Begin at the top of the entries below and write out every line through the one containing "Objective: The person", excluding pictures.

(Data entries)
____________________
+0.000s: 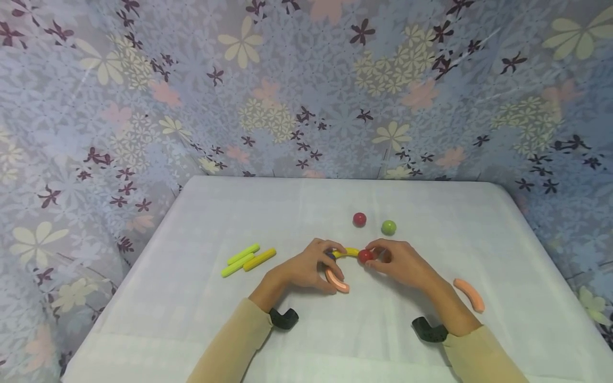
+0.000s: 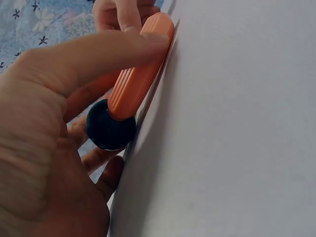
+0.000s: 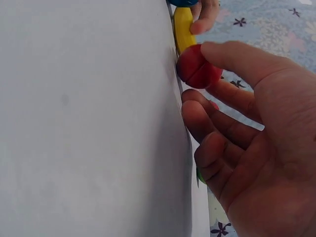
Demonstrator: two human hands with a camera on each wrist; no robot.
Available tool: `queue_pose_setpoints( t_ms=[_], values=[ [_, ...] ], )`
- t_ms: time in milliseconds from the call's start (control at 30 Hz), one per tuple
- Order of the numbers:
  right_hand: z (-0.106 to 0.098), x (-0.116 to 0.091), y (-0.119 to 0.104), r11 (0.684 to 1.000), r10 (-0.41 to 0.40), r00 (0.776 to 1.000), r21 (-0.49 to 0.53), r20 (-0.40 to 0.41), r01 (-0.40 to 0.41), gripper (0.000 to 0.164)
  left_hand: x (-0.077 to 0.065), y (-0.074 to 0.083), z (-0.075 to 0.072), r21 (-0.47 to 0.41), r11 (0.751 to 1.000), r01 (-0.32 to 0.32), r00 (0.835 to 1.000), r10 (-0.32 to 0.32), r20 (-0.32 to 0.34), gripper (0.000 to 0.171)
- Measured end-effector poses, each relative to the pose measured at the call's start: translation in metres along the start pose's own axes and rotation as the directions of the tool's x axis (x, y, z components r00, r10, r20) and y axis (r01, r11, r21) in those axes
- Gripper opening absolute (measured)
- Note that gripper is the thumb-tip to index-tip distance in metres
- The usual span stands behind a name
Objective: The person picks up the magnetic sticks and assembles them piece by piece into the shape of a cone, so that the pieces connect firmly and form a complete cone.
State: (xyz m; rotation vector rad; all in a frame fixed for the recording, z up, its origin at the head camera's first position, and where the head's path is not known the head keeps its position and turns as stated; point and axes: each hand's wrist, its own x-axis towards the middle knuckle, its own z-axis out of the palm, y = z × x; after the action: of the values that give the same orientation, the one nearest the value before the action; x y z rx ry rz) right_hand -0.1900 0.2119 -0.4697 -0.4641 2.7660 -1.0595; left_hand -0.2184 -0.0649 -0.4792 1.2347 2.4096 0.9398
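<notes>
My left hand (image 1: pixel 308 268) grips a curved orange stick (image 1: pixel 339 283), its thumb lying along the ribbed side in the left wrist view. One end of that stick meets a dark blue ball (image 2: pixel 111 126), partly hidden by fingers in the head view. From the blue ball a curved yellow stick (image 1: pixel 349 251) runs to a red ball (image 1: pixel 365 256). The thumb and index finger of my right hand (image 1: pixel 402 260) pinch this red ball, with the other fingers loosely bent below. In the right wrist view the yellow stick (image 3: pixel 183 29) touches the red ball.
Another red ball (image 1: pixel 359 219) and a green ball (image 1: pixel 389 227) lie beyond the hands. Several straight yellow-green sticks (image 1: pixel 244 259) are left of the left hand. A second curved orange stick (image 1: pixel 469 294) rests beside the right forearm. White cloth covers the table (image 1: pixel 158 298).
</notes>
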Motion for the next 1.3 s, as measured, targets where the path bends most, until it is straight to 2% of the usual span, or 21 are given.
queue_pose_setpoints(
  t_ms=[100, 233, 467, 600, 733, 867, 1000, 1133, 1300],
  values=[
    [-0.002, 0.000, 0.002, 1.000, -0.028, 1.000, -0.004, 0.004, 0.028, 0.036, 0.000, 0.001, 0.000, 0.018, 1.000, -0.002, 1.000, 0.002, -0.002, 0.023],
    [-0.009, 0.000, 0.005, 1.000, -0.023, 1.000, -0.004, -0.015, 0.022, 0.039, 0.000, 0.000, 0.000, 0.008, 1.000, -0.012, 1.000, 0.012, -0.009, 0.021],
    [-0.025, -0.002, 0.011, 0.997, 0.081, 0.991, 0.006, -0.109, -0.081, 0.034, -0.001, -0.001, 0.000, -0.015, 1.000, -0.019, 1.000, 0.019, -0.009, 0.021],
    [-0.034, 0.000, 0.017, 0.989, 0.146, 0.980, 0.023, -0.132, -0.145, 0.038, -0.001, -0.002, 0.000, -0.014, 1.000, -0.019, 1.000, 0.019, -0.006, 0.022],
    [-0.040, 0.005, 0.023, 0.984, 0.179, 0.971, 0.031, -0.157, -0.176, 0.044, 0.000, -0.003, 0.000, -0.012, 1.000, -0.025, 1.000, 0.025, -0.008, 0.022],
    [-0.042, 0.011, 0.029, 0.987, 0.162, 0.971, 0.011, -0.176, -0.163, 0.049, 0.001, -0.003, 0.001, -0.013, 0.999, -0.030, 1.000, 0.030, -0.006, 0.022],
    [-0.039, 0.016, 0.032, 0.992, 0.107, 0.981, -0.053, -0.160, -0.116, 0.050, 0.000, -0.003, 0.001, -0.019, 0.999, -0.036, 0.999, 0.036, -0.013, 0.021],
    [-0.037, 0.018, 0.032, 0.991, 0.080, 0.985, -0.092, -0.150, -0.095, 0.045, 0.000, -0.003, 0.000, -0.018, 0.999, -0.039, 0.999, 0.039, -0.023, 0.022],
    [-0.036, 0.018, 0.030, 0.988, 0.098, 0.979, -0.100, -0.181, -0.117, 0.033, 0.001, -0.003, -0.001, -0.015, 0.999, -0.038, 0.999, 0.038, -0.024, 0.022]
  ],
)
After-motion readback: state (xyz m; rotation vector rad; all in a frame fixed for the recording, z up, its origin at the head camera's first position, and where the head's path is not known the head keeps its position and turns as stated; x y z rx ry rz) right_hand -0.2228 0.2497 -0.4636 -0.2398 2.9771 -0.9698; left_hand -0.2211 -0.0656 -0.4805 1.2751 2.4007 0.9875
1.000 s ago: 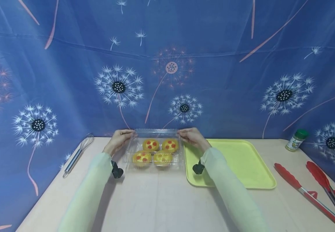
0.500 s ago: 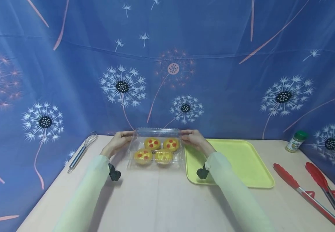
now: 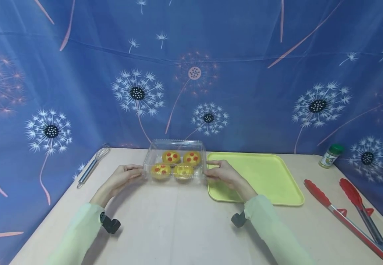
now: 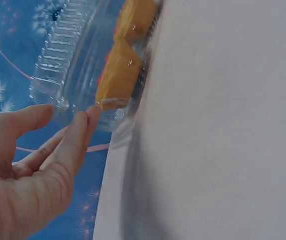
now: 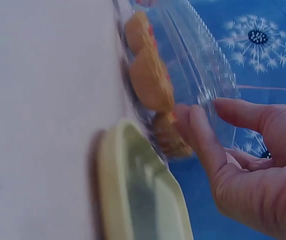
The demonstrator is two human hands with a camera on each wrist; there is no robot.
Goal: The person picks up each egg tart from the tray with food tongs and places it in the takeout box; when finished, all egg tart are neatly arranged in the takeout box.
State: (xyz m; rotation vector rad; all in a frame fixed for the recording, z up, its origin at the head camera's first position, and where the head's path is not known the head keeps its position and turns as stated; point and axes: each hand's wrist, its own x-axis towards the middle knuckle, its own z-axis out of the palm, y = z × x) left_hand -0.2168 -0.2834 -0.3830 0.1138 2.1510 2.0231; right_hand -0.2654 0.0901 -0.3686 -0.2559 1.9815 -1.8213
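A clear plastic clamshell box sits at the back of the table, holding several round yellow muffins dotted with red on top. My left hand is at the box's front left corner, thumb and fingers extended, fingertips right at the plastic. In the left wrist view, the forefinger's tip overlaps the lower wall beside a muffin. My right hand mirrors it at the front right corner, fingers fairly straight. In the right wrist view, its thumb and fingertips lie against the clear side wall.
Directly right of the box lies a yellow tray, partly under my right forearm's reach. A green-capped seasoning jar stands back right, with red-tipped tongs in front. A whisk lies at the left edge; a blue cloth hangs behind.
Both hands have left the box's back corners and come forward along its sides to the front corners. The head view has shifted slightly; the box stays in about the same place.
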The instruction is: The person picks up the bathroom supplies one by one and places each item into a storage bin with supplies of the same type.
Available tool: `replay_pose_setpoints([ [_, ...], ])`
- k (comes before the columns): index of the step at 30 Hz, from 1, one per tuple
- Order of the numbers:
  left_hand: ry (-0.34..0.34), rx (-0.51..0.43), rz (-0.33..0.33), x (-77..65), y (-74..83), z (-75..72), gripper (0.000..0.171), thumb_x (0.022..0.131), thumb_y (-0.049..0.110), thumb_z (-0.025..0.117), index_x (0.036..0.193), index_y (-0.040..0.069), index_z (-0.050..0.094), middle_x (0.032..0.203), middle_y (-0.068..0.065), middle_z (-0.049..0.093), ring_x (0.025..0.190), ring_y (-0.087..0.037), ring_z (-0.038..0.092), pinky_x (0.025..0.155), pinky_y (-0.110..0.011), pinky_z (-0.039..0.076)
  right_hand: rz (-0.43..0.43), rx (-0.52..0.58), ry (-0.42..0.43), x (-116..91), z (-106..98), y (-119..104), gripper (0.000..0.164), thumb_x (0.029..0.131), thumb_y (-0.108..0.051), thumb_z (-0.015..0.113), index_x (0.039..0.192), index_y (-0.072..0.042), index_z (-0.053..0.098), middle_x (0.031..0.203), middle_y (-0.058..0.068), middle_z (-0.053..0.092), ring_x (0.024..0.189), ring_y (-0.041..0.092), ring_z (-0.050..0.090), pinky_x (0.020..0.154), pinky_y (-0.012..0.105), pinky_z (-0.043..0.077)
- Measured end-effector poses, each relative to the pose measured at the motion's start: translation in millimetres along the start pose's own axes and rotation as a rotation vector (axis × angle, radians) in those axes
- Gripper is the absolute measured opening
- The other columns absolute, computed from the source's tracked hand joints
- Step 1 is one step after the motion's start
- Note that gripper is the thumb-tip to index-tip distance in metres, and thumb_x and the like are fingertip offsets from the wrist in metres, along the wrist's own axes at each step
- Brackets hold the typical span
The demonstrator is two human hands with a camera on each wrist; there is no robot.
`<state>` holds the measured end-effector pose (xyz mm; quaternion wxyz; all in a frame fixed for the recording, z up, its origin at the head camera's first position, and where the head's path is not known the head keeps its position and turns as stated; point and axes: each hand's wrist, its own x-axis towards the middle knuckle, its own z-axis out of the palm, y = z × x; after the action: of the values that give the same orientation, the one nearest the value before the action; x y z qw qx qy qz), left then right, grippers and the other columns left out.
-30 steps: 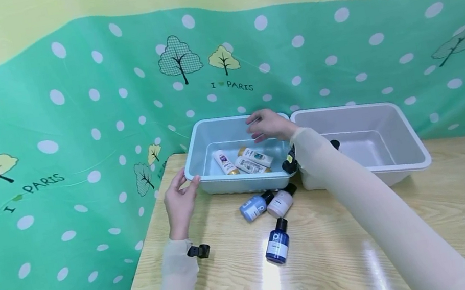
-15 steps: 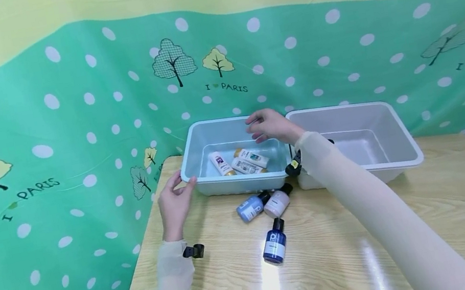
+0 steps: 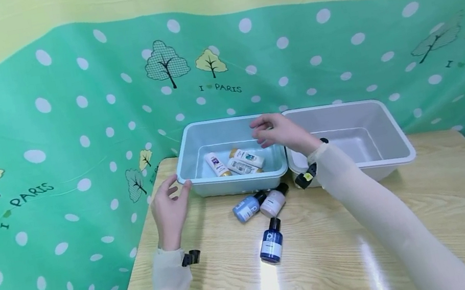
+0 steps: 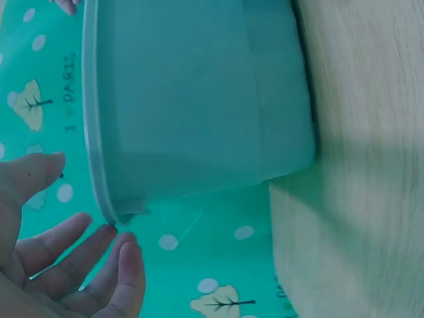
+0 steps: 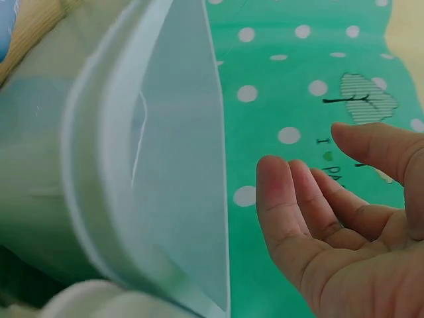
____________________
== FINAL ANSWER ==
+0.000s: 
+0.000s: 
+0.000s: 
Demonstrator: two human hands with a camera on each wrist; no robot.
Available tool: `queue_pose_setpoints( t_ms=[_], values=[ [_, ...] ], )`
- t_ms: time in milliseconds from the call's start (control at 30 Hz), one per tuple
- Order of the numbers:
  right_hand: z (-0.106 to 0.098), x (-0.116 to 0.091), y (-0.119 to 0.104), r11 (0.684 to 1.000), r10 (-0.41 to 0.40), r00 (0.776 to 1.000), r21 (-0.49 to 0.53), r20 (-0.40 to 0.41), r01 (-0.40 to 0.41), gripper (0.000 to 0.164)
  left_hand: x (-0.077 to 0.065), y (-0.074 to 0.083), z (-0.075 to 0.072), r21 (-0.47 to 0.41), r11 (0.751 to 1.000), r01 (-0.32 to 0.32), r00 (0.835 to 1.000), r10 (-0.32 to 0.32), r20 (-0.32 to 0.34), gripper (0.000 to 0.171)
- Measured end-effector poses, each relative to the pose measured at the call's start: translation in metres along the start pose's own axes and rotation as the directions of the tool's x axis (x, y, z components r00, r10, r20) and y axis (r01, r11, r21) in those axes
- Gripper opening absolute (measured)
- Note that gripper is the thumb-tip to index-tip distance in metres
- The usual span stands behind a name
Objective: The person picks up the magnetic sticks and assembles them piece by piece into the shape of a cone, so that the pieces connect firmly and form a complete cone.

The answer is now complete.